# HOW TO COMPLETE THIS TASK
Write every line of the following listing exactly as it reads.

# SOURCE DATA
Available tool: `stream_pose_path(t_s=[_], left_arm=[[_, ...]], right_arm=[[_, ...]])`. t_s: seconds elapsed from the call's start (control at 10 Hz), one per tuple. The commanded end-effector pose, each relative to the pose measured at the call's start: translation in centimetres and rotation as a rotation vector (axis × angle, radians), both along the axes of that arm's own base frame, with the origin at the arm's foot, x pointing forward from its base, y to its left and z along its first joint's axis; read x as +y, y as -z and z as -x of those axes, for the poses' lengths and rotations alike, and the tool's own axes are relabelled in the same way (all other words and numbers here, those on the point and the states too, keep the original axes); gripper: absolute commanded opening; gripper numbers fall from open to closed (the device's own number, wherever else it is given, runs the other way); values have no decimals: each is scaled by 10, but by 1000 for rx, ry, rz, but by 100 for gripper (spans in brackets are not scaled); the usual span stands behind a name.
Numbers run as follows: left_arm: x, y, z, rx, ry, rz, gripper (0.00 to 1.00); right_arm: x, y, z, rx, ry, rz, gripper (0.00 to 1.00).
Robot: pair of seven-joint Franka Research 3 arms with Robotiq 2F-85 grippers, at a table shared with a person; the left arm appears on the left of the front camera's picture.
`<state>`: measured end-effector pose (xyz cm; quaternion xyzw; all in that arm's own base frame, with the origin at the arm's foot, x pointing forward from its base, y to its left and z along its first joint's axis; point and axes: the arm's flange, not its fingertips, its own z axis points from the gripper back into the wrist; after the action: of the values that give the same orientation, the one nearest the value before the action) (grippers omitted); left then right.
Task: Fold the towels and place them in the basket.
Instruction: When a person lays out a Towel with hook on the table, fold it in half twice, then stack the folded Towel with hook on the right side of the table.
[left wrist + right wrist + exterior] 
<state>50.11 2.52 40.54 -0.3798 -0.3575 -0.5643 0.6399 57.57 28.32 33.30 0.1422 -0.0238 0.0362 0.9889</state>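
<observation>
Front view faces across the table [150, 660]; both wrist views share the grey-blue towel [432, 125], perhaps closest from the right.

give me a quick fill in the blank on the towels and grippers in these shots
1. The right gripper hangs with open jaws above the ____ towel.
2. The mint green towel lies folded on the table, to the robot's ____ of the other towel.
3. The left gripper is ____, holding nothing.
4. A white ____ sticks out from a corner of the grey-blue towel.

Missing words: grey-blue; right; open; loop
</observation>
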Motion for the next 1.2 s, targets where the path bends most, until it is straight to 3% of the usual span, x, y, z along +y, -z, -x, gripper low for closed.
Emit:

# WRITTEN SOLUTION
Available tool: `stream_pose_path(t_s=[_], left_arm=[[_, ...]], right_arm=[[_, ...]])`. t_s: seconds elapsed from the call's start (control at 10 Hz), one per tuple. The commanded end-effector pose, each relative to the pose measured at the call's start: translation in centimetres and rotation as a rotation vector (axis × angle, radians), both along the axes of that arm's own base frame, with the origin at the arm's foot, x pointing forward from its base, y to its left and z along its first joint's axis; read x as +y, y as -z and z as -x of those axes, for the poses' lengths and rotations alike, and the tool's own axes are relabelled in the same way (all other words and numbers here, those on the point and the states too, keep the original axes); gripper: absolute commanded opening; gripper numbers fall from open to closed (the device's own number, wherever else it is given, runs the other way); values have no decimals: each is scaled by 10, but by 1000 for rx, ry, rz, but by 100 for gripper (spans in brackets are not scaled); the usual span stands behind a name.
Numbers run as follows: left_arm: x, y, z, rx, ry, rz, gripper (0.00 to 1.00); right_arm: x, y, z, rx, ry, rz, gripper (0.00 to 1.00).
Robot: pair of seven-joint Franka Research 3 arms with Robotiq 2F-85 grippers, at a table shared with a person; the left arm appears on the left of the front camera's picture.
`<state>`: measured end-effector pose (xyz cm; quaternion xyzw; all in that arm's own base frame, with the origin at the arm's foot, x pointing forward from its base, y to its left and z along its first joint's axis; point and axes: the arm's flange, not its fingertips, its own z axis points from the gripper back into the wrist; after the action: of the values that give the same orientation, the one nearest the value before the action) (grippers omitted); left then right.
Task: Fold the towels and place them in the basket.
Instruction: When a person lays out a Towel with hook on the table, fold it in half twice, then stack the folded Towel with hook on the right side of the table.
[left wrist + right wrist + exterior] 
<state>50.11 2.52 40.54 -0.3798 -0.3575 -0.5643 0.6399 57.57 28.32 33.30 0.1422 -0.0238 0.0362 0.9889</state>
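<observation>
Front view faces across the table [150, 660]; both wrist views share the grey-blue towel [432, 125], perhaps closest from the right.

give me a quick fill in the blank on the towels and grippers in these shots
1. The right gripper hangs with open jaws above the ____ towel.
2. The mint green towel lies folded on the table, to the robot's ____ of the other towel.
3. The left gripper is ____, holding nothing.
4. A white ____ sticks out from a corner of the grey-blue towel.

Missing words: grey-blue; right; open; loop
</observation>
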Motion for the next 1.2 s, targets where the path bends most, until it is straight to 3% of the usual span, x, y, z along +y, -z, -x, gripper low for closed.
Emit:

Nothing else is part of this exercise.